## PROBLEM DETAILS
Give the records again. Keep them exact and leave out the images.

(Records contained in a dataset)
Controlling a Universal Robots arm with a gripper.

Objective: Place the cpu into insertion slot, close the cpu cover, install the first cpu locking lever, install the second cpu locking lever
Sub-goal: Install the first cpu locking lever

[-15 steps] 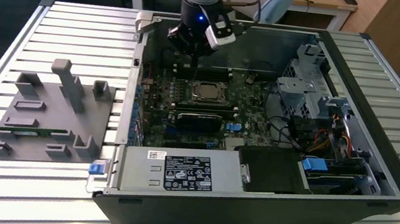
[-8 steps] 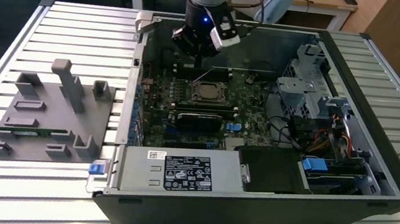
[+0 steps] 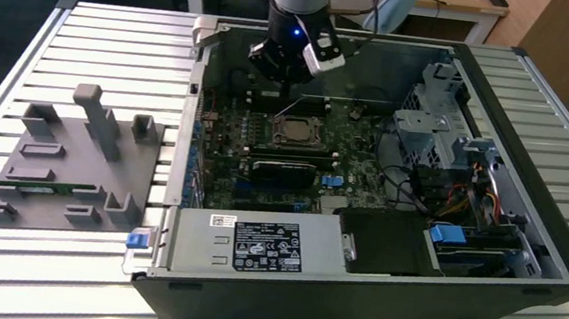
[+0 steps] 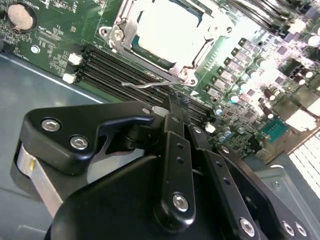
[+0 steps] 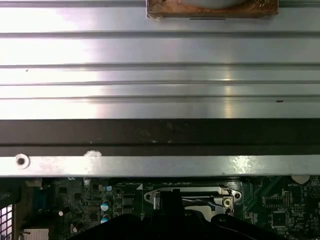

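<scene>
Green motherboard [image 4: 55,45]; silver cpu cover [image 4: 150,37] framed pale grey cpu [image 4: 170,30]; black gripper [image 4: 177,102]; grey fixture [image 3: 68,171] on silver ribbed table [image 3: 93,49].

I see the cpu [image 3: 294,134] inside the computer case [image 3: 533,236]; fixture block [image 3: 69,167] at its 9 o'clock (exterior view).
</scene>
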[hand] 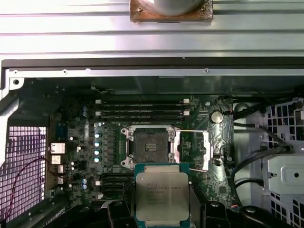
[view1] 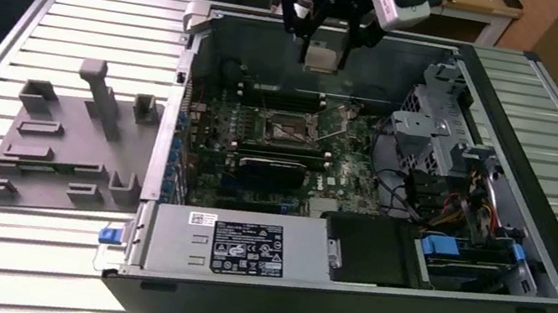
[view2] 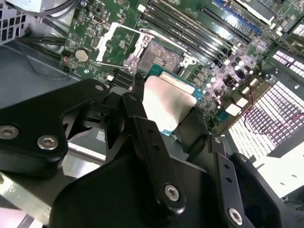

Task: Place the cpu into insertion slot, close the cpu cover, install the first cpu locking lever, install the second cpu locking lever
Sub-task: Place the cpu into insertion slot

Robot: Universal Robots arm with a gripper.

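Note:
My gripper (view1: pixel 327 39) hangs above the far wall of the open computer case (view1: pixel 181 98), shut on the cpu (view1: pixel 322 58). The cpu is a flat square chip with a dull silver top, gripped by its edges in both wrist views (hand: pixel 161 194) (view2: pixel 168 102). Below it on the green board lies the insertion slot (hand: pixel 148 145) (view2: pixel 162 56) (view1: pixel 286 129), open and dark inside. The cpu cover (view2: pixel 118 42) (hand: pixel 209 149), a thin silver frame, stands flipped back beside the slot. A thin locking lever (hand: pixel 190 131) sticks out along the slot's edge.
Long black memory slots (hand: pixel 142 108) run beside the socket. A black card (view1: pixel 274 168) sits nearer on the board. A drive cage with cables (view1: pixel 440 145) is at the exterior view's right, and the power supply (view1: pixel 230 246) is in front. A grey fixture plate (view1: pixel 65 146) lies outside.

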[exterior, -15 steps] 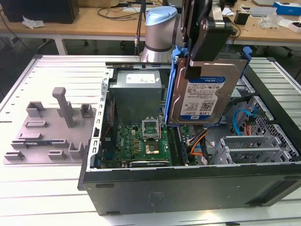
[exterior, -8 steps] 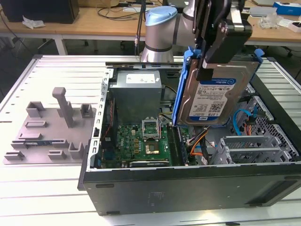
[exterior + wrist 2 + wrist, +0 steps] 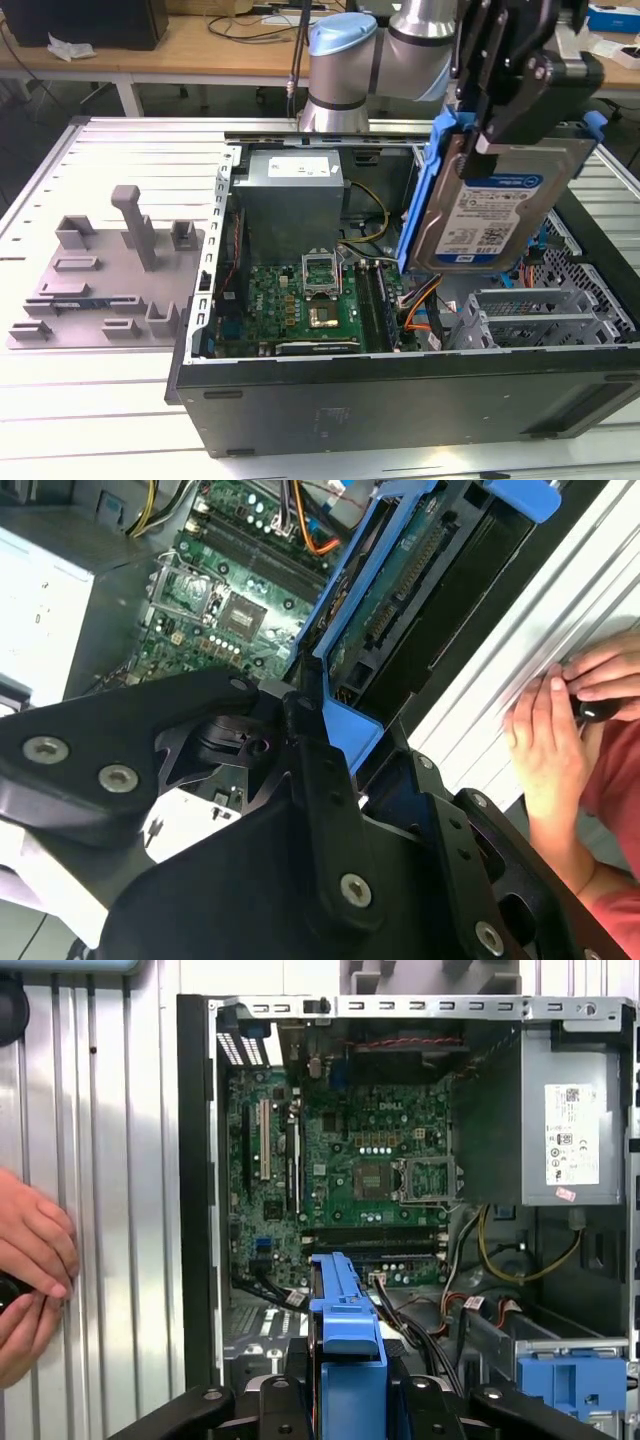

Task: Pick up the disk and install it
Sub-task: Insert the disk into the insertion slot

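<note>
Silver-grey metal under a white-and-blue label: that is the flat rectangular disk (image 3: 495,215), and my jaws pinch it firmly by its upper edge. It is clipped into a blue plastic carrier frame (image 3: 422,200) whose long rail runs down the side of the drive toward the exterior view's left. I hold the disk nearly upright, slightly tilted, in the air over the part of the open black computer case (image 3: 400,400) that lies at the exterior view's right.

Below the disk, in the near corner of the case on that side, sits the grey perforated metal drive cage (image 3: 535,315). In the first wrist view a blue plastic latch (image 3: 570,1380) rests on top of it. The green motherboard (image 3: 300,300) covers the case floor toward the exterior view's left of the disk, and a grey power supply box (image 3: 290,190) stands at the far side. Orange and yellow cables (image 3: 425,300) run between the board and the cage.

The case lies on its side on a pale ribbed metal tabletop (image 3: 100,420). Just beside it, at the exterior view's left, lies a grey plastic fixture tray (image 3: 100,290) with posts and slots.

A person's hands (image 3: 560,720) rest together on the tabletop beside the case, closed around a small dark object.
</note>
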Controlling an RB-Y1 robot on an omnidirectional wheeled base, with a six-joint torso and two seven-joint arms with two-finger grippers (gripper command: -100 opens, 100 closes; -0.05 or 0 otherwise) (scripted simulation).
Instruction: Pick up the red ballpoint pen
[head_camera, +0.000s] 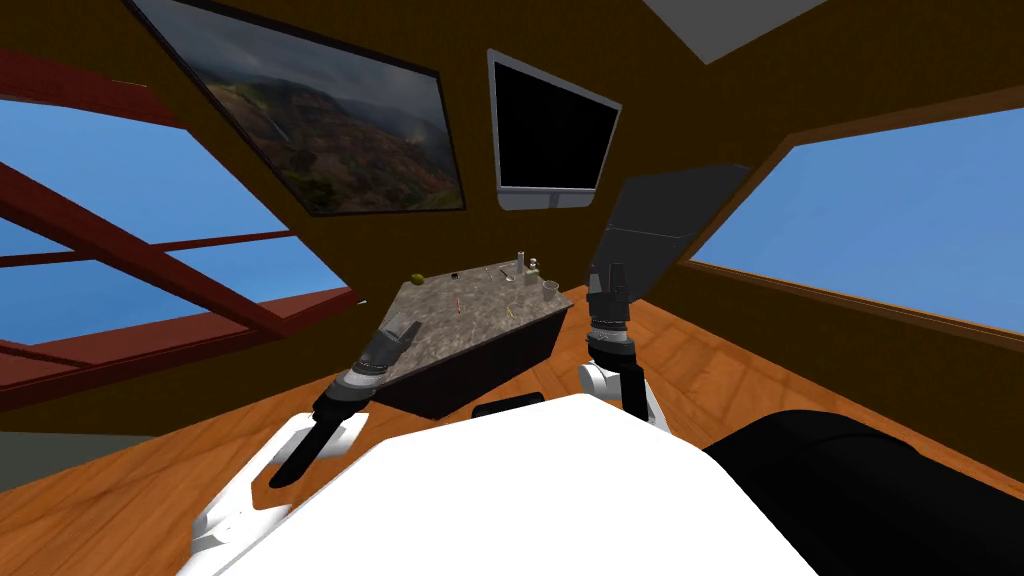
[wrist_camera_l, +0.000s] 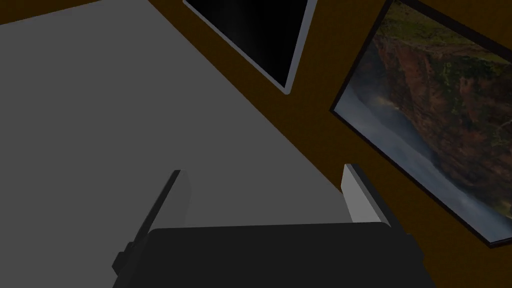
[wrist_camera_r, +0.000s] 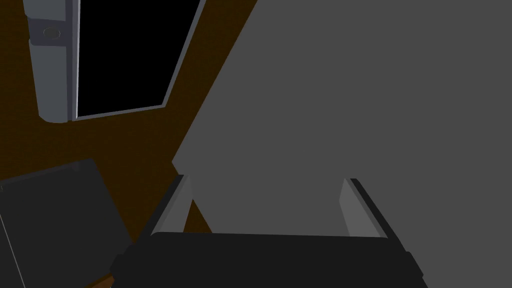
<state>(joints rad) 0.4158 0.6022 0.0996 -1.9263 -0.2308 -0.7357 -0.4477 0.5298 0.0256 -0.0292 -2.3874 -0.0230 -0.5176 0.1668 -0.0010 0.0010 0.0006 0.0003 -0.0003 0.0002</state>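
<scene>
- Lying near the middle of the grey, stone-patterned table (head_camera: 440, 335) is the red pen (head_camera: 457, 303), a thin short stroke set apart from the other small things.
- The left gripper (head_camera: 408, 326) hovers at the table's near left corner, angled up over the top. The pen is beyond its tips and untouched.
- In the left wrist view its 2 fingers (wrist_camera_l: 357, 197) stand spread, with nothing between them.
- The right gripper (head_camera: 609, 272) points up beside the table's right end, off the top.
- Its 2 fingers (wrist_camera_r: 352, 210) are likewise spread wide and hold nothing.
- Further along the top lie a thin yellow stick (head_camera: 512, 311), a clear cup (head_camera: 550, 290), and a small green thing (head_camera: 417, 276) at the far left corner.
</scene>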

## EXERCISE ANSWER
Controlling a Universal Robots arm with a gripper.

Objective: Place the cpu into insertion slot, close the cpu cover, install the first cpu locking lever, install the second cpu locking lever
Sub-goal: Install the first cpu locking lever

[-15 steps] 
[-8 steps] 
[+0 steps] 
[+0 steps] 
[+0 steps] 

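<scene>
Green motherboard [image 4: 55,45]; silver cpu cover [image 4: 150,37] framed pale grey cpu [image 4: 170,30]; black gripper [image 4: 177,102]; grey fixture [image 3: 68,171] on silver ribbed table [image 3: 93,49].

I see the cpu [image 3: 294,134] inside the computer case [image 3: 533,236]; fixture block [image 3: 69,167] at its 9 o'clock (exterior view).
</scene>
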[hand] 
[view1] 
[view2] 

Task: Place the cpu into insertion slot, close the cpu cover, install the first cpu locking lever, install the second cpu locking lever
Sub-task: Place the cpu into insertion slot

Robot: Universal Robots arm with a gripper.

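Note:
My gripper (view1: pixel 327 39) hangs above the far wall of the open computer case (view1: pixel 181 98), shut on the cpu (view1: pixel 322 58). The cpu is a flat square chip with a dull silver top, gripped by its edges in both wrist views (hand: pixel 161 194) (view2: pixel 168 102). Below it on the green board lies the insertion slot (hand: pixel 148 145) (view2: pixel 162 56) (view1: pixel 286 129), open and dark inside. The cpu cover (view2: pixel 118 42) (hand: pixel 209 149), a thin silver frame, stands flipped back beside the slot. A thin locking lever (hand: pixel 190 131) sticks out along the slot's edge.
Long black memory slots (hand: pixel 142 108) run beside the socket. A black card (view1: pixel 274 168) sits nearer on the board. A drive cage with cables (view1: pixel 440 145) is at the exterior view's right, and the power supply (view1: pixel 230 246) is in front. A grey fixture plate (view1: pixel 65 146) lies outside.
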
[exterior, -15 steps] 
[exterior, -8 steps] 
[exterior + wrist 2 + wrist, +0 steps] 

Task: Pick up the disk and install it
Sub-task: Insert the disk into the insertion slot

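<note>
Silver-grey metal under a white-and-blue label: that is the flat rectangular disk (image 3: 495,215), and my jaws pinch it firmly by its upper edge. It is clipped into a blue plastic carrier frame (image 3: 422,200) whose long rail runs down the side of the drive toward the exterior view's left. I hold the disk nearly upright, slightly tilted, in the air over the part of the open black computer case (image 3: 400,400) that lies at the exterior view's right.

Below the disk, in the near corner of the case on that side, sits the grey perforated metal drive cage (image 3: 535,315). In the first wrist view a blue plastic latch (image 3: 570,1380) rests on top of it. The green motherboard (image 3: 300,300) covers the case floor toward the exterior view's left of the disk, and a grey power supply box (image 3: 290,190) stands at the far side. Orange and yellow cables (image 3: 425,300) run between the board and the cage.

The case lies on its side on a pale ribbed metal tabletop (image 3: 100,420). Just beside it, at the exterior view's left, lies a grey plastic fixture tray (image 3: 100,290) with posts and slots.

A person's hands (image 3: 560,720) rest together on the tabletop beside the case, closed around a small dark object.
</note>
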Controlling an RB-Y1 robot on an omnidirectional wheeled base, with a six-joint torso and two seven-joint arms with two-finger grippers (gripper command: -100 opens, 100 closes; -0.05 or 0 otherwise) (scripted simulation).
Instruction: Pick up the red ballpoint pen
[head_camera, +0.000s] 
[wrist_camera_l, +0.000s] 
[wrist_camera_r, +0.000s] 
<state>(joints rad) 0.4158 0.6022 0.0996 -1.9263 -0.2308 -0.7357 -0.4477 0.5298 0.0256 -0.0292 -2.3874 -0.0230 -0.5176 0.1668 -0.0010 0.0010 0.0006 0.0003 -0.0003 0.0002</state>
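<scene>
- Lying near the middle of the grey, stone-patterned table (head_camera: 440, 335) is the red pen (head_camera: 457, 303), a thin short stroke set apart from the other small things.
- The left gripper (head_camera: 408, 326) hovers at the table's near left corner, angled up over the top. The pen is beyond its tips and untouched.
- In the left wrist view its 2 fingers (wrist_camera_l: 357, 197) stand spread, with nothing between them.
- The right gripper (head_camera: 609, 272) points up beside the table's right end, off the top.
- Its 2 fingers (wrist_camera_r: 352, 210) are likewise spread wide and hold nothing.
- Further along the top lie a thin yellow stick (head_camera: 512, 311), a clear cup (head_camera: 550, 290), and a small green thing (head_camera: 417, 276) at the far left corner.
</scene>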

This completes the response to the exercise.